Appeals Court of Massachusetts
Dec 27, 2024
No. 24-P-68 (Mass. App. Ct. Dec. 27, 2024)

Opinion

24-P-68

12-27-2024

JOHN GIANINO, personal representative,[1] v. BOSTON MEDICAL CENTER & others.[2]


Summary decisions issued by the Appeals Court pursuant to M.A.C. Rule 23.0, as appearing in 97 Mass.App.Ct. 1017 (2020) (formerly known as rule 1:28, as amended by 73 Mass.App.Ct. 1001 [2009]), are primarily directed to the parties and, therefore, may not fully address the facts of the case or the panel's decisional rationale. Moreover, such decisions are not circulated to the entire court and, therefore, represent only the views of the panel that decided the case. A summary decision pursuant to rule 23.0 or rule 1:28 issued after February 25, 2008, may be cited for its persuasive value but, because of the limitations noted above, not as binding precedent. See Chace v. Curran, 71 Mass.App.Ct. 258, 260 n.4 (2008).
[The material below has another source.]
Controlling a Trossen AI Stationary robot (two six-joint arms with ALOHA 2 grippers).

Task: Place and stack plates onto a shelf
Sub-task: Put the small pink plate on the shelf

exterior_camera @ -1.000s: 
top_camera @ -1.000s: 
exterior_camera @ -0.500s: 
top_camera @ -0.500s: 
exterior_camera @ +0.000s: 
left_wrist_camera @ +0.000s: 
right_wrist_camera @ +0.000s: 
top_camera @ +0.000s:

MEMORANDUM AND ORDER PURSUANT TO RULE 23.0

The plaintiff appeals from a judgment dismissing his complaint against the defendant Dr. Joseph Louca, on the ground that the claims were time-barred by the statute of repose applicable to medical malpractice actions, G. L. c. 260, § 4. On appeal, the plaintiff argues that the judge erred in failing to (1) apply the doctrine of equitable tolling and (2) toll the statute of repose in accordance with the Supreme Judicial Court's third updated order promulgated in response to the COVID-19 pandemic (COVID-19 order). We affirm.

The plaintiff was substituted as the plaintiff on appeal following Zousoumas's death.

The claims against Boston Medical Center, Michelle Sia, Christine Curry, and Thamarah Crevecoeur remain pending in the Superior Court.

See Third Updated Order Regarding Court Operations Under the Exigent Circumstances Created by the COVID-19 (Coronavirus) Pandemic, No. OE-144 (June 24, 2020), https://www.mass.gov/doc/repealed-sj c-third-updated-order-regarding-court-operations-under-the-exigent-circumstances/download [https://perma.cc/5K7R-27AT].

Background.

Between 2013 and 2014, Alice Zousoumas received prenatal, intrapartum, and postpartum care from a cohort of clinicians at Boston Medical Center (BMC), in connection with her pregnancy, labor, and delivery. As part of that care, on January 7, 2014, Dr. Louca administered epidural anesthesia to Zousoumas while she was infected with Methicillin-resistant Staphylococcus aureus (MRSA), resulting in an epidural abscess that escalated into chronic infections, permanent disabilities, and other long-term health effects.

On January 6, 2017, Zousoumas filed suit against BMC and several healthcare professionals alleging, inter alia, medical malpractice. As relevant here, she named Dr. Eddy Feliz as the anesthesiologist who administered the epidural. She did so based on medical records produced by BMC in discovery that seemed to identify Dr. Feliz as the attending anesthesiologist. On May 22, 2017, Dr. Feliz filed an answer to the complaint denying the allegations against him and later answered interrogatories asserting that he "never had any interactions with [Zousoumas] at any time," and that he had no knowledge of other physicians involved in her care. Zousoumas was deposed on March 11, 2020, during which she conceded that she had neither met nor spoken with Dr. Feliz, and that he had never been involved in her care.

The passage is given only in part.